» **YOUR ASSIGNMENT**
Word for word, restate the entries below from their first line through the line that contains "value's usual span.".

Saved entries
——

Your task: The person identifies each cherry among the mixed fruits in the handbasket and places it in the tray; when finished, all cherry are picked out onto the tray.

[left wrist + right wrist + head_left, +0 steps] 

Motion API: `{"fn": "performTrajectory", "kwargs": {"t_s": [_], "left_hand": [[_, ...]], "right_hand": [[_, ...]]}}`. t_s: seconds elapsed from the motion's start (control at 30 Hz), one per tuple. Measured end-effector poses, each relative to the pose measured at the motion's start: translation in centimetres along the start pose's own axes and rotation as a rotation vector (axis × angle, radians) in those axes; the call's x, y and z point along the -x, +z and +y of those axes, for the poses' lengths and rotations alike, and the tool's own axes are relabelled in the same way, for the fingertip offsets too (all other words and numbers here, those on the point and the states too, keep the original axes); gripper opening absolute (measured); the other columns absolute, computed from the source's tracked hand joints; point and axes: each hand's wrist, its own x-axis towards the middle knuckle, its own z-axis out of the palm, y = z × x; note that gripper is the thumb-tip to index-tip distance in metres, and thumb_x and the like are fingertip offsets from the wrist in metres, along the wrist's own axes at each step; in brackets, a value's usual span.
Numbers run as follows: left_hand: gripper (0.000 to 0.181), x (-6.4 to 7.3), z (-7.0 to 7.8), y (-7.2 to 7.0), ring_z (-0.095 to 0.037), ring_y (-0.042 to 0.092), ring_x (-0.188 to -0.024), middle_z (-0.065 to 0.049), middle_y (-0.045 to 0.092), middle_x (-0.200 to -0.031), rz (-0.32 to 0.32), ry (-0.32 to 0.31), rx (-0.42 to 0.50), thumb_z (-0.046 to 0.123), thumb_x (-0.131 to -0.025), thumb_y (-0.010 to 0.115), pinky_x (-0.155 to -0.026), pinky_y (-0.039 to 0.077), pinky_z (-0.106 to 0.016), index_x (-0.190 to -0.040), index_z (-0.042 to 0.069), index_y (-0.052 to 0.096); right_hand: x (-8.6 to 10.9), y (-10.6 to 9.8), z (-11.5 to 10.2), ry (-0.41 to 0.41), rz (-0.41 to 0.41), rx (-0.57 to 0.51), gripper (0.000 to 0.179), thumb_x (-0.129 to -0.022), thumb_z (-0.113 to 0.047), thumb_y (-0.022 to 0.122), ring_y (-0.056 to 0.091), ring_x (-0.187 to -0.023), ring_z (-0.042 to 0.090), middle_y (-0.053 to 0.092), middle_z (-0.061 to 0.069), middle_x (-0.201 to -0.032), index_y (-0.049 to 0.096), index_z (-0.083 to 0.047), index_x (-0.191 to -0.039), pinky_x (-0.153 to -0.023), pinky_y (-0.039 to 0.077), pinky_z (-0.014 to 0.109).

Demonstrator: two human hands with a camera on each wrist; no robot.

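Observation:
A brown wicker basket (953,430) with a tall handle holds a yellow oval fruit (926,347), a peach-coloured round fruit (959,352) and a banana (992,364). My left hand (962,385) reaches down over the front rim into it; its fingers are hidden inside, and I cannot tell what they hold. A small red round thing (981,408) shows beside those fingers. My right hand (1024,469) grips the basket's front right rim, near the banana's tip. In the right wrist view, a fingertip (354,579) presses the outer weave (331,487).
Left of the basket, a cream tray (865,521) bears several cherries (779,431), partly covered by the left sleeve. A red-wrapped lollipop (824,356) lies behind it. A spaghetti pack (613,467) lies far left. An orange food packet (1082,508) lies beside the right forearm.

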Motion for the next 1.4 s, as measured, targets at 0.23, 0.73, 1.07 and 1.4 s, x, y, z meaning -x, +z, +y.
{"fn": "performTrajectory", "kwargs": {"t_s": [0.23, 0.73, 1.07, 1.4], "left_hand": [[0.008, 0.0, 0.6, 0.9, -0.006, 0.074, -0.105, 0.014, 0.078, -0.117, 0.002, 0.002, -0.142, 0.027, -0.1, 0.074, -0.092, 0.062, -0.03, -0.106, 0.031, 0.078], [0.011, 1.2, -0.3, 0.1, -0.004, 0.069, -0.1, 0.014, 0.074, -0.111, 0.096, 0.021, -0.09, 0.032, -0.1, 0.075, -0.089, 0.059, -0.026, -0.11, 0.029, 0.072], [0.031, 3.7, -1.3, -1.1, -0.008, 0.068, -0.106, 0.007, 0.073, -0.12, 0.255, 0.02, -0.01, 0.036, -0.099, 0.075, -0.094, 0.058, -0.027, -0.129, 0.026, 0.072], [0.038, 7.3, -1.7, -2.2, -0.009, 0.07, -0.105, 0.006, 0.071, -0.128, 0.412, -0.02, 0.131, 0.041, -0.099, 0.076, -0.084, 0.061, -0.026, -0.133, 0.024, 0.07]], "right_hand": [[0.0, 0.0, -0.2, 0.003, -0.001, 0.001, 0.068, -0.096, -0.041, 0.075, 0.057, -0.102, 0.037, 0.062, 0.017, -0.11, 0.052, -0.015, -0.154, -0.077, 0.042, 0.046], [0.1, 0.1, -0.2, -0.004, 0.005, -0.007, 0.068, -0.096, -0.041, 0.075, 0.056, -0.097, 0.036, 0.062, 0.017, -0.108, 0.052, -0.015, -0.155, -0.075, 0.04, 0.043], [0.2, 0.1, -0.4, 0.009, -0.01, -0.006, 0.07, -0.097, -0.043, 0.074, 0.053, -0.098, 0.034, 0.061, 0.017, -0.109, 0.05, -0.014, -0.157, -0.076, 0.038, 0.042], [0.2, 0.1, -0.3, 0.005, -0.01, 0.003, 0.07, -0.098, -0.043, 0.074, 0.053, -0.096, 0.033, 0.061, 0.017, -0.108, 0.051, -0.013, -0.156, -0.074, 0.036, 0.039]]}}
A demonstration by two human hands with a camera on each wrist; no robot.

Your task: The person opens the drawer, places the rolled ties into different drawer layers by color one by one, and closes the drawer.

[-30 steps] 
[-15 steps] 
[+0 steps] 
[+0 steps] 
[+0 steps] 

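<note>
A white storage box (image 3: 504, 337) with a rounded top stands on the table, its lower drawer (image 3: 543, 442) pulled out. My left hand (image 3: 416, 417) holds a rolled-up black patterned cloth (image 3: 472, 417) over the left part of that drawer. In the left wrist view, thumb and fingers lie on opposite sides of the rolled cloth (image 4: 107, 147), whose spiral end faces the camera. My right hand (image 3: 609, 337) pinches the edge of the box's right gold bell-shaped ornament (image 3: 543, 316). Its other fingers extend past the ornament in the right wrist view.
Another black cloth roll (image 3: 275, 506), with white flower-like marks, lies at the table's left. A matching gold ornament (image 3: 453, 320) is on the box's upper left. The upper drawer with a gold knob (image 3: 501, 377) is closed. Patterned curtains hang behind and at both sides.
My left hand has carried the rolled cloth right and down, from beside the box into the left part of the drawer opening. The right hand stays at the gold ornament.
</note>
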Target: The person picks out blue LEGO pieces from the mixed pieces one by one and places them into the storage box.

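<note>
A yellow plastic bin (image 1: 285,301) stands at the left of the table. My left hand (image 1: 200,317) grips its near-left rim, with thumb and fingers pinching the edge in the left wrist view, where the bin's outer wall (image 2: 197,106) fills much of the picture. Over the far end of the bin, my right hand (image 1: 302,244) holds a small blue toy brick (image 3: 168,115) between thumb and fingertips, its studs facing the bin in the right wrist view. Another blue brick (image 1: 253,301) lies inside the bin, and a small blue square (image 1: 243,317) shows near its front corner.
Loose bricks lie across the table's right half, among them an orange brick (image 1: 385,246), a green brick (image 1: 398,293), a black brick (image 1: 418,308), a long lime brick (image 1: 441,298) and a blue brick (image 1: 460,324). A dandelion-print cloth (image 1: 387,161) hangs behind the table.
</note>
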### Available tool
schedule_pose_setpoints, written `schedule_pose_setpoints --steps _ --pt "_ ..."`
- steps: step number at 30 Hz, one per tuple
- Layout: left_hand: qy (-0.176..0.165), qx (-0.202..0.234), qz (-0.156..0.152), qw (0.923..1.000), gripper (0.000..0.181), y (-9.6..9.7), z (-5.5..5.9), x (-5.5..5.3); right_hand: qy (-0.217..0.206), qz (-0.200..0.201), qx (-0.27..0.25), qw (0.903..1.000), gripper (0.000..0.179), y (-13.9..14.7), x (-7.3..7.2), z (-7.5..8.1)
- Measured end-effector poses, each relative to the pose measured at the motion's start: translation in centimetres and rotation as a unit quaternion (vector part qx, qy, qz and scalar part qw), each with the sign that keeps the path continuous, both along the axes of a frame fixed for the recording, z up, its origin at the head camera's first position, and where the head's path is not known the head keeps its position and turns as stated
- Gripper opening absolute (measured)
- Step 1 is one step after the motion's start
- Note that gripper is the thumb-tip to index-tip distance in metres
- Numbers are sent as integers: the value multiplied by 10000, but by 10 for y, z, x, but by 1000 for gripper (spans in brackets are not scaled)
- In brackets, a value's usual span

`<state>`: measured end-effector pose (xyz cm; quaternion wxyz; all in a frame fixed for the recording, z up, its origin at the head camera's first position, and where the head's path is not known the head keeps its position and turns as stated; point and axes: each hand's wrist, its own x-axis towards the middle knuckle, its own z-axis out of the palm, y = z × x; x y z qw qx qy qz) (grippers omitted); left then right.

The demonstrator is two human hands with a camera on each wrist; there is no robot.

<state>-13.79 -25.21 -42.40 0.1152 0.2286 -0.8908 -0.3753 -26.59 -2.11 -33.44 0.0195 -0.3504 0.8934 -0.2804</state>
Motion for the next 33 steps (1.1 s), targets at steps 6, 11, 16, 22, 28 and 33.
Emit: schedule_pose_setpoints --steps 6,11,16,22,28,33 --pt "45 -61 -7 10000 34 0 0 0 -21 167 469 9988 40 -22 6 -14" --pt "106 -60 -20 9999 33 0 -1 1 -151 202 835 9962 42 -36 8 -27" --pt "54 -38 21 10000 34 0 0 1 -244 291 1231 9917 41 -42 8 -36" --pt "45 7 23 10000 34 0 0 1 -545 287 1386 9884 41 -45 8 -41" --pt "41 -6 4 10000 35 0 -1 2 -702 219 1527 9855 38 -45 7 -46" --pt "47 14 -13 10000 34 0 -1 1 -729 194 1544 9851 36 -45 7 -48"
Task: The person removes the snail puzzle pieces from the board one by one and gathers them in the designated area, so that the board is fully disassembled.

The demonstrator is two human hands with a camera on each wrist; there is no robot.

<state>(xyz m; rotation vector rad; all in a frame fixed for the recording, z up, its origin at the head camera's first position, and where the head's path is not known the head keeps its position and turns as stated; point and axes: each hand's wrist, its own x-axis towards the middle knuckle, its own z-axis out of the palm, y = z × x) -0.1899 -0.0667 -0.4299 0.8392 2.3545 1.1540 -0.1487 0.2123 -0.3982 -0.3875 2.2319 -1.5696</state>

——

» **FINISHED TASK**
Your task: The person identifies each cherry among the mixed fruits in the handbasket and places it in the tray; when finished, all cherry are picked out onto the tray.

[left wrist + right wrist + head_left, +0 steps] 

Motion API: `{"fn": "performTrajectory", "kwargs": {"t_s": [_], "left_hand": [[_, ...]], "right_hand": [[_, ...]]}}`. t_s: seconds elapsed from the motion's start (control at 30 Hz), one per tuple. Measured end-effector poses, each relative to the pose measured at the motion's start: translation in centimetres along the start pose's own axes and rotation as a rotation vector (axis × angle, radians) in those axes; the call's x, y and z point along the -x, +z and +y of those axes, for the poses' lengths and rotations alike, and the tool's own axes are relabelled in the same way, for the fingertip offsets too (all other words and numbers here, those on the point and the states too, keep the original axes); gripper opening absolute (measured); the other columns absolute, computed from the source's tracked hand joints; point and axes: each hand's wrist, its own x-axis towards the middle knuckle, its own z-axis out of the palm, y = z × x; note that gripper is the thumb-tip to index-tip distance in metres, and thumb_x and the like are fingertip offsets from the wrist in metres, along the wrist's own axes at each step; in brackets, a value's usual span.

With that, the exercise is complete.